Thu. Apr 25th, 2024

The Fickle Finger of Guilt

By karlsie Feb 6, 2009

Oh! Those Naughty Non-Spenders
Another round of applause for the ingenuity of incorporated master minds; they have found yet another guilt trip to lay on the public. The Constitutional tax-payers have been assured that their inability to pay back loans generously manufactured for them by the banks with an easy lending factor of interest-rate only pay back for the first six months, is what resulted in the housing bubble and subsequent crash. It was the fault of a gullible people, not the policies of the banks themselves. It was also their fault that they received hundreds of credit card offers on a weekly basis, enticing them to over-extend their income today and worry about it tomorrow. And now, it’s the fault of the American public that our economy hasn’t become stimulated because the Constituents are afraid to spend money on what they don’t need, striving instead, to live within their shaky income. These formula masters are failing to take into account one thing; the consumers control the market. When people no longer wish to buy a product, the product no longer has value. What people aren’t buying anymore is guilt.

The question should be, “what will people buy?” Obviously, they’d like to buy homes at affordable rates, without inflated interest rates and property taxes driving down their ability to make payments. A major shift in the populace has looked away from an oil driven economy, contemplating oil efficient energy and oil free products. How difficult would it be for the recipients of billion dollar bail-out funds to invest in alternative energy resources and natural products? In the process of building this new industry, jobs would be generated for builders, construction workers, engineers, technicians and laborers.

People have to buy food. As inflationary rates soar for fuel production, so do the transportation and packaging costs for food. Excessive one product farming has resulted in depleted soil, in wide spread use of chemical fertilizers, growth hormones and stimulants and has resulted in a monopoly over small farm practices. Yet the American public, ailing with poor nutrition and trace particles of artificially stimulated foods, has renewed an interest in organic farm products. Would it be excruciatingly painful for the financial institutions that are still pushing to sell million dollar corrugated wood boxes, to finance small farm operations on an easy, low payment plan? Once again, more work would be created; more means of revenue.

Why Alaskans Get Tougher
To the candid eye, this sounds like a strange perspective coming from an oil dependent state; a state whose main energy source is oil, whose citizens drive long miles to work every day, and who receive a yearly dividend from the oil companies. How could Alaska possibly afford to switch to alternative energy and bio-food production?

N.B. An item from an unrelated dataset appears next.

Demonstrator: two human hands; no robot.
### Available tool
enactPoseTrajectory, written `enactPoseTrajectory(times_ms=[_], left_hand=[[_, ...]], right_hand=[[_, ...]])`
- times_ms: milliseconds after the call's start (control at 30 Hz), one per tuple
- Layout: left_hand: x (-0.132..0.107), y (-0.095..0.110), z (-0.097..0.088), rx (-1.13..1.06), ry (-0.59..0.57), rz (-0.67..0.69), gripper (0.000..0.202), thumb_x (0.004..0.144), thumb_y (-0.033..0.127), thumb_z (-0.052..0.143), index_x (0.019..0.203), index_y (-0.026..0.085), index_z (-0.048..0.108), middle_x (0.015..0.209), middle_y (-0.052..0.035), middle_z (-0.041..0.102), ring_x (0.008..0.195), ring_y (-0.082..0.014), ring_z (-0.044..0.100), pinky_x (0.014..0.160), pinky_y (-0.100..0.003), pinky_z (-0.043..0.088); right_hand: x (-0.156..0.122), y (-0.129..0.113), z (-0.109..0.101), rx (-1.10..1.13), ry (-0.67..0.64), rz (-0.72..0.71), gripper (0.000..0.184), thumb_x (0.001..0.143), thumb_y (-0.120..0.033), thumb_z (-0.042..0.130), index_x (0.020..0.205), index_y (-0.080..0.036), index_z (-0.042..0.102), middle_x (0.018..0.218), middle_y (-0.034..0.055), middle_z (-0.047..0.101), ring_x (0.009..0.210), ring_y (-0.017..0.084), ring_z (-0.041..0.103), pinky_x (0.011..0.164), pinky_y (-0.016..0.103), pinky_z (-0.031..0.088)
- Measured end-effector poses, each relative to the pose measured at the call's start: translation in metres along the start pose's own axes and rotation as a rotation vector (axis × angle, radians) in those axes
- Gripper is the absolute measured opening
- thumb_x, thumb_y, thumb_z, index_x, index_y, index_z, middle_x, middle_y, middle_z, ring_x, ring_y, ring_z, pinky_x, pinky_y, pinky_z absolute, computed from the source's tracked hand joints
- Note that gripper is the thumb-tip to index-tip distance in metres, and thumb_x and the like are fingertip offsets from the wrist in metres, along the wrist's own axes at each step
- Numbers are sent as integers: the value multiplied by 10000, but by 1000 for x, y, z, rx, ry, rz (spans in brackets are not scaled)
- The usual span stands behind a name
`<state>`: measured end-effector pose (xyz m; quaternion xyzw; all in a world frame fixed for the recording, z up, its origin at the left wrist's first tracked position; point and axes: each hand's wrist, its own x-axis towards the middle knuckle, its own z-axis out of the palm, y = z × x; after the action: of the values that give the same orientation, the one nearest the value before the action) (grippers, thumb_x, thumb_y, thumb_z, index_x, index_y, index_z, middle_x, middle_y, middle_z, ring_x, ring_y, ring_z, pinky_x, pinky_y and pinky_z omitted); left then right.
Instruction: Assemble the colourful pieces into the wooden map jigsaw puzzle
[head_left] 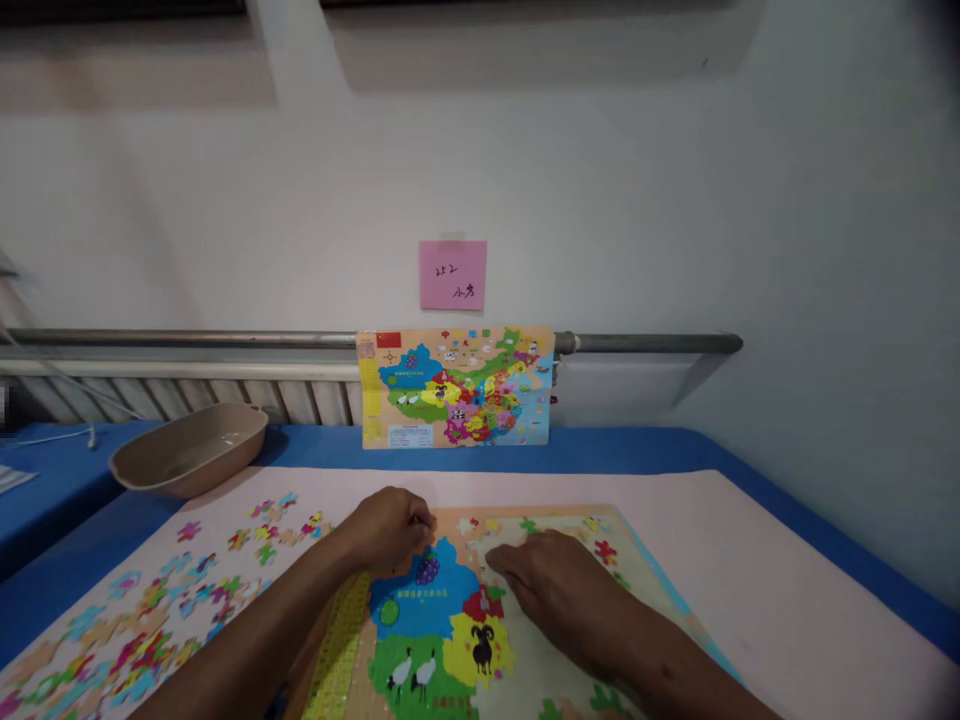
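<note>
A partly assembled map jigsaw puzzle (420,610) lies in front of me, its left side joined, with blue, green, yellow and red regions. My left hand (391,530) is closed over its upper left part, above the blue region; whatever its curled fingers hold is hidden. My right hand (551,580) rests over the middle of the pale puzzle tray (540,660), fingers bent together and their tips near the edge of the joined pieces. I cannot make out a piece in them. A red piece (605,551) and other loose pieces lie in the tray.
Many loose puzzle pieces (150,640) are spread on the pink sheet at left. A beige basin (191,450) stands at the back left. A printed map (457,388) leans upright at the back, below a pink note (452,275). A pipe (652,343) runs along the wall.
</note>
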<state>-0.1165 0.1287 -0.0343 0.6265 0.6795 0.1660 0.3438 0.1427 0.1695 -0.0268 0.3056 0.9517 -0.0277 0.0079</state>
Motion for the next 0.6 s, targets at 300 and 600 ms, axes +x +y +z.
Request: enactPoseTrajectory(times_ms=[300,600], left_hand=[[16,25,15,175,65,200,240,741,161,568,855,219,771,878,-16,772,818,-210,693,695,-268,456],[27,36,27,171,86,169,290,724,131,570,885,227,791,915,-42,782,877,-253,698,684,-291,450]], right_hand=[[0,-7,9,70,14,-63,239,930,-198,461,970,-275,683,715,30,689,623,181,613,545,298,179],[-1,-12,12,113,21,-109,276,972,-228,438,1108,-252,676,805,47,745,677,203,676,567,279,262]])
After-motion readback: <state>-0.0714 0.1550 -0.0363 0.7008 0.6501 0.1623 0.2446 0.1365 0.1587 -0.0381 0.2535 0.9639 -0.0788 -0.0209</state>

To begin with, the years of oil wealth may have been beneficial for awhile, but has become an albatross for the over-all development of the rest of its economy. Oil spills have harmed fish habitats and the culpable still resist paying damages. Oil contracts have not been fulfilled, potential fields, tied in courts over lease-claim violations, lie idle. Although we have our own gas company; Tesoro; and three refineries, two of which are operating at minimum capacity, the price of gasoline in Alaska remains a dollar more per gallon over the National average. This creates an undue hardship for the average Alaskan commutes forty to sixty miles a day to work. The higher fuel costs has forced many to give up their jobs and look for a job closer to home; even if its’s for lower pay. Those who generally take low paying jobs cannot afford to accept them if it means they will have to drive more than a few miles back and forth to work.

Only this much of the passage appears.